**Task objective**.
Output the whole listing exactly, with no pictures.

★ ★ ★ ★

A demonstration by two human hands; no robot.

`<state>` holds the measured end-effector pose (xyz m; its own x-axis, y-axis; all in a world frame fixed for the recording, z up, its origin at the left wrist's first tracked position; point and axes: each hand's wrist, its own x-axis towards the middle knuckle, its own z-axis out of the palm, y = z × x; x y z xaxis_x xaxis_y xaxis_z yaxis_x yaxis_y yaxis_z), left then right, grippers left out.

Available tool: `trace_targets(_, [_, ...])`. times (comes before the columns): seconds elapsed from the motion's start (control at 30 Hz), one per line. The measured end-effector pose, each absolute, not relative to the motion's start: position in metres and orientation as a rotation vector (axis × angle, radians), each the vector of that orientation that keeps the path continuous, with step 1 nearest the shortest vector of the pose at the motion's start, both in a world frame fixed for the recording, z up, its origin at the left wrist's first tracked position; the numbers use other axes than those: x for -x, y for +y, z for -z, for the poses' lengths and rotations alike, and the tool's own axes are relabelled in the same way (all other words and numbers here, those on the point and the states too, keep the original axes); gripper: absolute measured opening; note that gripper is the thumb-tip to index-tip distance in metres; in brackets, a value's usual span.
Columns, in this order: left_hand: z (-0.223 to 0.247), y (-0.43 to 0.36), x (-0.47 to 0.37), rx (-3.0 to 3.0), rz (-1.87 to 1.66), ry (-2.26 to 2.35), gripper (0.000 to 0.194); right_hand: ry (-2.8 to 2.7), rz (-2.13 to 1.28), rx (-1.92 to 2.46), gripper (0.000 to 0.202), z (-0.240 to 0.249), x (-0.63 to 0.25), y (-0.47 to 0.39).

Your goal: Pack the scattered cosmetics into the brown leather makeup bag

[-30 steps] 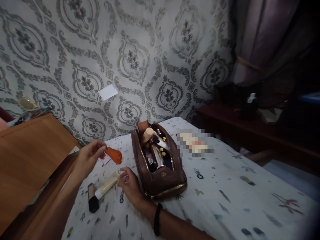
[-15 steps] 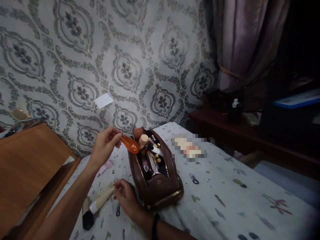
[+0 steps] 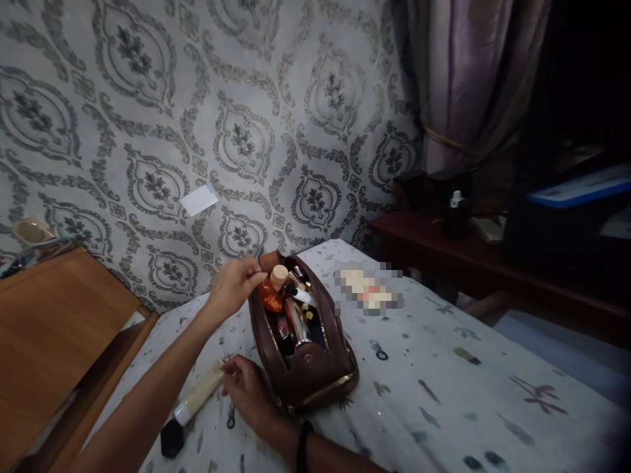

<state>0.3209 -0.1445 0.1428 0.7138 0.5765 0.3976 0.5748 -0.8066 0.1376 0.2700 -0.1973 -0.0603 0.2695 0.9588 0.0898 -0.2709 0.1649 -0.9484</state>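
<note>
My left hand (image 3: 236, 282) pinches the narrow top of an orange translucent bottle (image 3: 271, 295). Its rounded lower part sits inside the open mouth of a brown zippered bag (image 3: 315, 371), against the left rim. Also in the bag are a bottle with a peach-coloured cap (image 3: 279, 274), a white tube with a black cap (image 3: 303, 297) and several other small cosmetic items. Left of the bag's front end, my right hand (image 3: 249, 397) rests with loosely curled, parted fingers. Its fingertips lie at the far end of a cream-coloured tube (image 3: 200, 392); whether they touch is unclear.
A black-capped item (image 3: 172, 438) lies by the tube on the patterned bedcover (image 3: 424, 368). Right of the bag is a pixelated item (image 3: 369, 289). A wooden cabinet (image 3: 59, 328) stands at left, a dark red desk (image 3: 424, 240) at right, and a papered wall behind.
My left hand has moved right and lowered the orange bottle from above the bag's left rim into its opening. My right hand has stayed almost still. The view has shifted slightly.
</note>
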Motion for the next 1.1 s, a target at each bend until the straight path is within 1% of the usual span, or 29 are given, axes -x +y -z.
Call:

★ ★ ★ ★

**Answer area**.
A demonstration by two human hands; no robot.

`<state>` holds the measured end-effector pose (xyz m; its own x-axis, y-axis; all in a world frame fixed for the recording, z up, its origin at the left wrist's first tracked position; point and axes: each hand's wrist, its own x-axis towards the middle knuckle, its own z-axis out of the palm, y = z × x; x y z xaxis_x xaxis_y xaxis_z yaxis_x yaxis_y yaxis_z), left then right, grippers left out.

Available tool: `trace_targets(_, [_, ...])`. times (comes before the columns): seconds elapsed from the motion's start (control at 30 Hz), one per line. The measured end-effector pose, each absolute, not relative to the motion's start: position in metres and orientation as a rotation vector (axis × angle, radians), each the vector of that orientation that keeps the path continuous, with step 1 nearest the shortest vector of the pose at the motion's start, both in a world frame fixed for the recording, z up, its origin at the left wrist's first tracked position; the numbers use other axes than those: x for -x, y for +y, z for -z, for the poses' lengths and rotations alike, and the tool's own axes are relabelled in the same way (all other words and numbers here, those on the point and the states too, keep the original axes); gripper: absolute measured opening; note that gripper is the thumb-tip to index-tip distance in metres; in brackets, a value's usual span.
Columns, in this order: left_hand: z (-0.223 to 0.247), y (-0.43 to 0.36), x (-0.47 to 0.37), rx (-3.0 to 3.0), rz (-1.87 to 1.66), ry (-2.26 to 2.35), gripper (0.000 to 0.194); right_hand: ry (-2.8 to 2.7), rz (-2.13 to 1.28), rx (-1.92 to 2.46), gripper (0.000 to 0.202), z (-0.240 to 0.249), x (-0.63 to 0.25), y (-0.47 to 0.39).

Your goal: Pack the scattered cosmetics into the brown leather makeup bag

[-30 steps] 
[-15 steps] 
[+0 steps] 

<state>0.3209 -0.1445 0.1428 0.7138 0.5765 0.3976 0.5748 -0.8066 0.1376 0.2700 -0.1973 -0.0603 0.2695 0.9588 0.0898 -0.2709 0.1649 -0.9484</state>
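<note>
My left hand (image 3: 236, 282) pinches the narrow top of an orange translucent bottle (image 3: 271, 295). Its rounded lower part sits inside the open mouth of a brown zippered bag (image 3: 315, 371), against the left rim. Also in the bag are a bottle with a peach-coloured cap (image 3: 279, 274), a white tube with a black cap (image 3: 303, 297) and several other small cosmetic items. Left of the bag's front end, my right hand (image 3: 249, 397) rests with loosely curled, parted fingers. Its fingertips lie at the far end of a cream-coloured tube (image 3: 200, 392); whether they touch is unclear.
A black-capped item (image 3: 172, 438) lies by the tube on the patterned bedcover (image 3: 424, 368). Right of the bag is a pixelated item (image 3: 369, 289). A wooden cabinet (image 3: 59, 328) stands at left, a dark red desk (image 3: 424, 240) at right, and a papered wall behind.
My left hand has moved right and lowered the orange bottle from above the bag's left rim into its opening. My right hand has stayed almost still. The view has shifted slightly.
</note>
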Motion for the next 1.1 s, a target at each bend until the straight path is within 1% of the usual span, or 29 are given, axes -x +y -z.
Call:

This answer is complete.